▶ _WORK ITEM_
Please repeat the records below exactly, from the first line through the line containing "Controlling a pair", and nothing more.

▶ _GIVEN INFORMATION_
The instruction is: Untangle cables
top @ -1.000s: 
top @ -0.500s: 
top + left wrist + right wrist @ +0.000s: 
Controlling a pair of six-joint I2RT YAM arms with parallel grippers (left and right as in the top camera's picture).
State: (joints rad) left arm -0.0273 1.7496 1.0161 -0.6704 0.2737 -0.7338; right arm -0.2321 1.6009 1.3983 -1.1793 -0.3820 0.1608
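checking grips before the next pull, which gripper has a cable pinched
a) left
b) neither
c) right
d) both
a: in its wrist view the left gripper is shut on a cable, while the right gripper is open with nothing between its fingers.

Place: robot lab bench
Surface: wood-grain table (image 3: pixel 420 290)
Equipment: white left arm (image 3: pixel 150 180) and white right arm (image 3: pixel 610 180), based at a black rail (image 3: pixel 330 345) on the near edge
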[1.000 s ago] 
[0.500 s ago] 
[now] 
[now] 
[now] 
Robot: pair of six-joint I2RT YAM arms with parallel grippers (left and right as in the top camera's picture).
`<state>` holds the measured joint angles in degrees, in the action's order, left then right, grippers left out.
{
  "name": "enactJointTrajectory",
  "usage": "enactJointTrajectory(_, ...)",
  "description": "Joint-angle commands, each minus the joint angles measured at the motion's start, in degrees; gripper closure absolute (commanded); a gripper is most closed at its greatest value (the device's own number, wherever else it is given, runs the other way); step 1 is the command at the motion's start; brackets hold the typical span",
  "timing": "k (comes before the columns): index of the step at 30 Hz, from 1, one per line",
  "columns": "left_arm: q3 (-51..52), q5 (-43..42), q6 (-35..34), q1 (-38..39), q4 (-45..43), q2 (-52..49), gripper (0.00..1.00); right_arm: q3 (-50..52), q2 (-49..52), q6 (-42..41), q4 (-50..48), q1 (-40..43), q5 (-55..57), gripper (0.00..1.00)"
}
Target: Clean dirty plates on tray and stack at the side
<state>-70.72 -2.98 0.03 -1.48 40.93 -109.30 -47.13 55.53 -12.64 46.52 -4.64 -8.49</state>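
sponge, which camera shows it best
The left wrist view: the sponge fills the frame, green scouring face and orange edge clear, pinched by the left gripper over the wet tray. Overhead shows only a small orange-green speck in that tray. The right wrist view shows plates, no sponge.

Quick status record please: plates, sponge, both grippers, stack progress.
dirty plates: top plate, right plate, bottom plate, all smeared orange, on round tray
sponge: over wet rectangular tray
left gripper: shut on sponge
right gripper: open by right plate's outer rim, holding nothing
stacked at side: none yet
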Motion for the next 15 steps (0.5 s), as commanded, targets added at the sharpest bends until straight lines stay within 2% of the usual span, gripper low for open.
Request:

▶ _TASK OUTPUT_
The instruction is: Untangle cables
top @ -1.000s: 
top @ -0.500s: 
top + left wrist + right wrist @ +0.000s: 
Controlling a pair of six-joint I2RT YAM arms with parallel grippers (left and right as in the top camera's picture).

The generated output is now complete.